# 15th Maryland Slot Car Show - Sept 22, 2013



## njdcball (Mar 16, 2011)

15th MARYLAND (formerly Aberdeen) SLOT CAR SHOW – Sept 22, 2013

All Slot Car Hobbyists, Racers & Collectors

Well SHOWTIME is almost here. With a little over ONE WEEK TO GO, our 15th MARYLAND (formerly Aberdeen), SLOT CAR SHOW & SWAP MEET, Sunday, SEPTEMBER 22nd, 10A-2P, is up to 82 VENDOR TABLES, so If you’re interested in a table, my suggestion would be to let me know ASAP. 

Show location is at the HILTON GARDEN INN, WHITE MARSH MALL, 5015 Campbell Boulevard, Baltimore, MD (410-427-0600). It’s ONLY 17 MILES SOUTH (15 minute drive) OF OUR OLD LOCATION. It’s conveniently located right off of Maryland INTERSTATE 95, at EXIT 67B in WHITE MARSH MALL, and has plenty of parking and places to eat and shop. 

Admission at 10AM is still $5/person; kids under 12 free with Early "Floor Rights Entry" at $20/person starting around 8am. 

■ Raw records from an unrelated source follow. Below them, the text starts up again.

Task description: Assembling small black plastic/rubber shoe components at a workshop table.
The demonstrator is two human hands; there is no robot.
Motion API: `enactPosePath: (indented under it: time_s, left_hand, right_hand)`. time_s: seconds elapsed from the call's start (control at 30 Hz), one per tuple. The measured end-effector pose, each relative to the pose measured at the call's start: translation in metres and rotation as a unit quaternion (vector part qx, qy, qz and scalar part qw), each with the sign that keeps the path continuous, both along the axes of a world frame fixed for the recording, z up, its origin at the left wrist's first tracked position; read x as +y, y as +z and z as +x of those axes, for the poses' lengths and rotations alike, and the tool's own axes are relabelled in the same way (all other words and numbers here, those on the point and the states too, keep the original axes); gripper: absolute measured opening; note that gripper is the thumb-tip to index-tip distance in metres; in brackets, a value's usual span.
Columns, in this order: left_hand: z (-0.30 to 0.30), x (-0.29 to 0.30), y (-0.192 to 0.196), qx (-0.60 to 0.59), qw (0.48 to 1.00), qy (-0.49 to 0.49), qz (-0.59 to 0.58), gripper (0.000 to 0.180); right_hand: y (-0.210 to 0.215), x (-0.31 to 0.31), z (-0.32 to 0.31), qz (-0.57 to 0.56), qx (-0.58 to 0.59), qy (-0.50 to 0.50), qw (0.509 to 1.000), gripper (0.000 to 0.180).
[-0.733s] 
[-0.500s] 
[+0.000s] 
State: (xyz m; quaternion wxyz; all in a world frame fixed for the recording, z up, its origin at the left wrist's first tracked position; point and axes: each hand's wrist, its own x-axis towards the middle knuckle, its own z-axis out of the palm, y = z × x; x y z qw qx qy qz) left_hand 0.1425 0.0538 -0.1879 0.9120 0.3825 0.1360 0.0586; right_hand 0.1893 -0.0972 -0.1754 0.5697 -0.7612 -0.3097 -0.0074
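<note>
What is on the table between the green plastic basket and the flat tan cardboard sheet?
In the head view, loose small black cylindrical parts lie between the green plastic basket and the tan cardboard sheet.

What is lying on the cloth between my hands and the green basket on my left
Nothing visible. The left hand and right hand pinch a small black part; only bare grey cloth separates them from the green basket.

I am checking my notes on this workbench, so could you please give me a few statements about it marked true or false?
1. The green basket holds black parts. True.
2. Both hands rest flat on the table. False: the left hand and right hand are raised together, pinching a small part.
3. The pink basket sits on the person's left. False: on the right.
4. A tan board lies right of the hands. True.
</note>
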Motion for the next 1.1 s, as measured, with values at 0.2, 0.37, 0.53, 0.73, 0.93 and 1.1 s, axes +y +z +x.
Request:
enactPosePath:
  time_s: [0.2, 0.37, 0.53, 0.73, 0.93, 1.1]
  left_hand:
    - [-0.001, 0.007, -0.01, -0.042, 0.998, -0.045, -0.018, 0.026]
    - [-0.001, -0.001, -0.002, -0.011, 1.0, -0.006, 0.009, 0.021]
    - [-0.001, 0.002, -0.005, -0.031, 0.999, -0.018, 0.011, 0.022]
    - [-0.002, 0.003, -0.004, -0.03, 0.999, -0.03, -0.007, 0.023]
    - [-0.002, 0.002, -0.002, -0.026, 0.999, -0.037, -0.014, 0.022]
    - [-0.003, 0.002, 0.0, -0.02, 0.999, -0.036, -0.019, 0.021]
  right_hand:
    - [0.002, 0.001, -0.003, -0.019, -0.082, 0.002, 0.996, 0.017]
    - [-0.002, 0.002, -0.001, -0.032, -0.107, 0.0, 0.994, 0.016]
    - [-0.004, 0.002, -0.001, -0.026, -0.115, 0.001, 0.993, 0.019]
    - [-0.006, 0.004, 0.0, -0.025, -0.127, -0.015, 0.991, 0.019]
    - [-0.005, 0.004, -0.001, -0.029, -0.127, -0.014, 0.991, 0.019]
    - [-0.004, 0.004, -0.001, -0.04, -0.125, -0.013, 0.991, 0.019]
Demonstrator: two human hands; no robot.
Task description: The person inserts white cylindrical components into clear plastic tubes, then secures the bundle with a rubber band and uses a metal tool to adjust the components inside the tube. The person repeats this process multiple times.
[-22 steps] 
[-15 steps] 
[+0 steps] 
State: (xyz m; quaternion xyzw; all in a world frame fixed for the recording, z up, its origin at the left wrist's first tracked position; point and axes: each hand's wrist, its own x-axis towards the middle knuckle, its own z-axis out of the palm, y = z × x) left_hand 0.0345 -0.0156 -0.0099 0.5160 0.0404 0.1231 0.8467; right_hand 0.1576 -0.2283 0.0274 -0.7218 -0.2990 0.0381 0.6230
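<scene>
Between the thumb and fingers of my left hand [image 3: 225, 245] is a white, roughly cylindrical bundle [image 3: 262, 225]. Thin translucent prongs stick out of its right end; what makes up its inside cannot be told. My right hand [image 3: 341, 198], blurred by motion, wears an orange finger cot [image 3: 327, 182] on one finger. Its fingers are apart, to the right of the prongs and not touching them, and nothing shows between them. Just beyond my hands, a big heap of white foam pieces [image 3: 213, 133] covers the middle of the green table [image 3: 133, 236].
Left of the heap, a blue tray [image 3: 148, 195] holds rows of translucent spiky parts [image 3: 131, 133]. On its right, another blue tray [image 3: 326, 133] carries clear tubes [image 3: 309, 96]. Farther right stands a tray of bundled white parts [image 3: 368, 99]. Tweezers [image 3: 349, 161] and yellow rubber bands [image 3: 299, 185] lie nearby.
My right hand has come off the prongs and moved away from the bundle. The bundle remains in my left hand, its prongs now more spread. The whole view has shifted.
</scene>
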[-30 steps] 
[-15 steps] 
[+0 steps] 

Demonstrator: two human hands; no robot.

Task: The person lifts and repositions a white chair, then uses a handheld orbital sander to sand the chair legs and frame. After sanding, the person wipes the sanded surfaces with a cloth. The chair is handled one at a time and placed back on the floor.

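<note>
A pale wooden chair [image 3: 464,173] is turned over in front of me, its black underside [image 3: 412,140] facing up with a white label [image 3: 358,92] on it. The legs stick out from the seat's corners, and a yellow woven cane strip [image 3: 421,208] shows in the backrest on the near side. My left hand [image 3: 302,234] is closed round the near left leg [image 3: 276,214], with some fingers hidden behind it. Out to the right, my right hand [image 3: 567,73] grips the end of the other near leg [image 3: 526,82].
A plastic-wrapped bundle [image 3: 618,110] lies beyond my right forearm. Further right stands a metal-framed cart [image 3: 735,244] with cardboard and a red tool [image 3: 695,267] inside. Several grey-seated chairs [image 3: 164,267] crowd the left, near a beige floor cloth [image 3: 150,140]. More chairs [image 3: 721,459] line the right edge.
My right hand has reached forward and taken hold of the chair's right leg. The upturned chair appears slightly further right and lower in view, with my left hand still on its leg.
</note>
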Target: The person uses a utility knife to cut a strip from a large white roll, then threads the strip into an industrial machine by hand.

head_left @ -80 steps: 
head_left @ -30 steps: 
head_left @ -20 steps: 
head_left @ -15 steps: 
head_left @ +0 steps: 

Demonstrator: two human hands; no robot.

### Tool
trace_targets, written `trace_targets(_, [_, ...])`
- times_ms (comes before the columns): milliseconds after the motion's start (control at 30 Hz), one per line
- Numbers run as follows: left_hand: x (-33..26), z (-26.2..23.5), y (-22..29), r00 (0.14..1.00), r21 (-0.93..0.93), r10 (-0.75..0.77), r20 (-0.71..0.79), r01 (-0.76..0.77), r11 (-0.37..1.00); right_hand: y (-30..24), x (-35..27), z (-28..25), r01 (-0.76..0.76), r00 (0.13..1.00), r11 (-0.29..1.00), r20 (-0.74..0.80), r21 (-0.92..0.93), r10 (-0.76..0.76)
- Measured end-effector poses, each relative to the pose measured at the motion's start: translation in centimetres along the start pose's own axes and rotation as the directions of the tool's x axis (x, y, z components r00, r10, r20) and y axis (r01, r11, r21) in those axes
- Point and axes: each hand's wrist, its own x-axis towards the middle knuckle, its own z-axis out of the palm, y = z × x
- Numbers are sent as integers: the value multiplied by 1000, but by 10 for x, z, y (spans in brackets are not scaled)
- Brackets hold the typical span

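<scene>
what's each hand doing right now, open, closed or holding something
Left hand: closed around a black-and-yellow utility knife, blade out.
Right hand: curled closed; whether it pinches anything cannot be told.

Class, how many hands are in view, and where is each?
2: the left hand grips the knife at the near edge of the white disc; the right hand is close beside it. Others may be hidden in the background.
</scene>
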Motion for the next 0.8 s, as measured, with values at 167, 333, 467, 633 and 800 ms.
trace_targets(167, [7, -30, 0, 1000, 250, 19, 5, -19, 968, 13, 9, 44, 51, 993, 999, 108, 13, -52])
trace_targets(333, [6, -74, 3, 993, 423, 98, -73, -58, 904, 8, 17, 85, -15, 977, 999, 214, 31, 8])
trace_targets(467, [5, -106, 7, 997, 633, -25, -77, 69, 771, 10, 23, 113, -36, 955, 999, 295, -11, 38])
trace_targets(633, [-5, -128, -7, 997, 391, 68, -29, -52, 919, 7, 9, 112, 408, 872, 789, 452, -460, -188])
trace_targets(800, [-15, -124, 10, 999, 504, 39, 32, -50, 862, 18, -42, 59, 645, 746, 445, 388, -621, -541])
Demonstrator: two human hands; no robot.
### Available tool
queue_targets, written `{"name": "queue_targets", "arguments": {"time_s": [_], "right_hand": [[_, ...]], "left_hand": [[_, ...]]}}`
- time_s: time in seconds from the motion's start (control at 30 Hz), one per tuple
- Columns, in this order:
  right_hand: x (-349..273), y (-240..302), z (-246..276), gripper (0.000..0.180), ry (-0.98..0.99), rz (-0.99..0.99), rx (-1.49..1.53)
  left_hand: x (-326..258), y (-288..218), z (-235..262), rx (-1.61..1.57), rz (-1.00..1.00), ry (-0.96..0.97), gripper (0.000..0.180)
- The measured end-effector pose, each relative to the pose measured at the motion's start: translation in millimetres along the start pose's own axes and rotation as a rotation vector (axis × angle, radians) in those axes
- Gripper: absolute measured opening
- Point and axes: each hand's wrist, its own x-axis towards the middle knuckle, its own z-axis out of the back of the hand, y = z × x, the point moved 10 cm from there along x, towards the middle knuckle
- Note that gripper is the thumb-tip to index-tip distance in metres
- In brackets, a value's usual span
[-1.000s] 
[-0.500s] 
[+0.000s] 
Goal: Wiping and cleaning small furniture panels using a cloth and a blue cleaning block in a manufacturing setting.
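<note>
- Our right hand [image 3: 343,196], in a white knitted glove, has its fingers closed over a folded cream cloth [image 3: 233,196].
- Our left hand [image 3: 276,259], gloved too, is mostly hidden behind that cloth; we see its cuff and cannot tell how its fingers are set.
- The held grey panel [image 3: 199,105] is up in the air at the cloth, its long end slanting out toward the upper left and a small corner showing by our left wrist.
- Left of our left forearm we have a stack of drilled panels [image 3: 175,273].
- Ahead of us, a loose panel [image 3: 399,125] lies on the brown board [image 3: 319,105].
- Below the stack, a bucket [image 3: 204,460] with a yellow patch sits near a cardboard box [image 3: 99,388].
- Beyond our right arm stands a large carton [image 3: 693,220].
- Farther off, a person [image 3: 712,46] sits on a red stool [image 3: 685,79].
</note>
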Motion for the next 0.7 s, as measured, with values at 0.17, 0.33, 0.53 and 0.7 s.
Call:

As before, TABLES (6 footers) are STILL $25 each and if you take 2 or more, helpers are free. If you want to bring in a helper, but are only taking one table, then it's an additional $10. However, there won't be an extra charge if helper is a member of your immediate family (wives, significant others, kids)

There will be thousands of vintage & new slot cars and accessories in all scales - HO, 1/48/, 1/43, 1/32 & 1/24. We'll have hobbyists setting up table displays from all over the country including Michigan, Ohio, Illinois, Western PA, Philly/Delaware/South Jersey, NY/NJ/Conn metro area, Buffalo, Richmond, Washington DC, and Baltimore.

Just a few of the more familiar names setting up tables this year are:

Bob Beers (Mr Aurora);Tom Stumpf (TomsHOCars);Rob Budano (BudsHOCars); Doug Keys; Jeff Clemence (MotorCityToyz); Harry Nonnemacher (Harry20); Joe Corea (NJ Nostalgia Hobby); Mario Pisano; Guy Graziano; Steve Sanders; Joe Hopkins; Rich Olree (T-Jets + 100’s of runner bodies); 
Rich Shanfeld (Great Traditions Hobbies - 1/32 & 1/24 large scale slots); 
Bill Houck; Joe Davidson; Brad Blohm (vintage 1/24 scale); Bob Royal; 
Craig Holler (1/32 & 1/24 vintage & new large scale slots); 
Rick Swavely (Resin Dude Bodies); Hiram Durant (HOtracks); 
Dave Simms (DCM Raceway); Jerry Schmoyer (One Stop Slot Shop); 
Cal Starcher - Fas Trax MD (1/24 drag racing); 
Norm Marciniak (HO Detroit and carded vintage T-Jets); 
Alan Twitty (Tycoman123)

Plus many more (including quite a few new hobbyists setting up tables for this show as well)!!!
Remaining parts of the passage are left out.